About

Policymakers, health care providers, physicians, patient and civil society representatives as well as partners and collaborators of the Instand-NGS4P EU funded project are cordially invited to save the date on their calendar and attend the forthcoming

High Level Seminar
“Precision Diagnostics for Precision Cancer Care –
Improving patient access to innovation”
at the European Parliament in Brussels on May 20^th, 2025 14:00 – 18:00 CET.

Why should you attend this event?

The High Level Seminar will highlight the medical need for innovative NGS in cancer care, as well as discussing regulatory challenges and health economic aspects.

Patient advocates can learn about the importance of NGS for their cancer treatment, and the efforts being made to meet their needs, such as including insights from pharmacogenomics when determining therapeutic options.

Clinicians will hear about the benefits of NGS and its role in precision cancer care, as well as current innovations to improve the provision of integrated standardized information from NGS for supporting therapy decision making at the bedside. They are invited to participate in highlighting the challenges facing its prompt and widespread availability, and how these can and should be addressed.

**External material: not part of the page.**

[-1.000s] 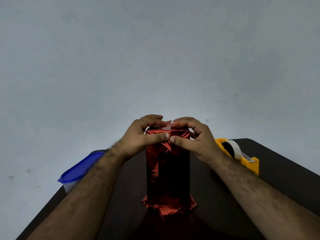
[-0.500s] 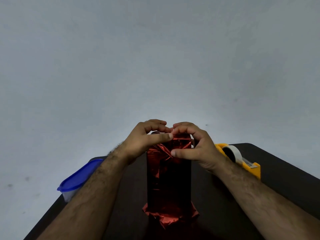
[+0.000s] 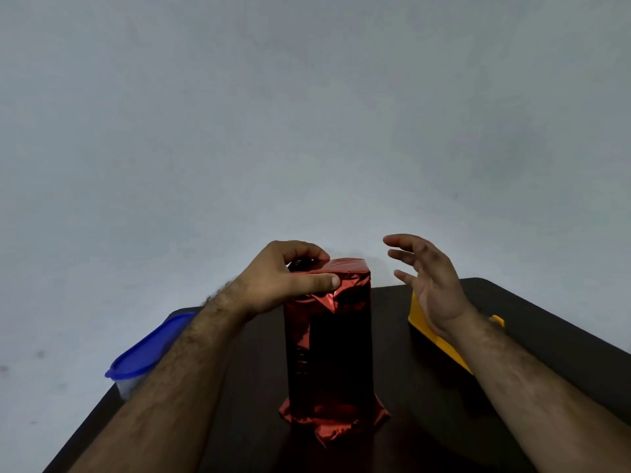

Policymakers, regulators and industry will come together with health care providers to discuss the technical, financial and regulatory obstacles currently facing the provision of timely and affordable access to precision cancer care across Europe.

Background

Providing the best possible therapy in a timely and accurate way to cancer patients critically depends on precision diagnostics. The more specifically medicines are selected to act on cancer, the more detailed diagnostic characterization of individual cancer tumors has to be performed to select the right therapy for the right patients at the right time.

In this context, next generation sequencing (NGS) has become a key diagnostic technology that should be available to newly diagnosed cancer patients throughout Europe. The rapid progress in the development of NGS technology allows comprehensive genetic analysis of cancers at affordable costs and in reasonable time. However, there are several challenges and hurdles in making innovative diagnostic solutions available to patients in health care.

Programme

This high level event will present lessons learned from the Pre-commercial Procurement Project “Integrated and Standardized NGS Workflows for Personalised Therapy (Instand-NGS4P)” (www.instandngs4p.eu), which is cofunded by the European Commission, and will discuss possible solutions on how to bring innovation to patients. The event will focus on three main issues to be introduced by short lectures and elaborated further in panel discussions, involving key stakeholders including patients, health care professionals, representatives from industry, regulators and policy makers.

• Medical need for NGS and precision diagnostics in cancer care
• How can innovative technologies meet regulatory requirements for in vitro diagnostics and how European standards can help
• Health economic benefits of NGS as prerequisite for cancer diagnostics reimbursement schemes. Addressingdisparities in accesstoprecisiondiagnosticsacross Europe.

Outcome 

A White Paper based on the conclusions of the event will follow with concrete proposals for future activities.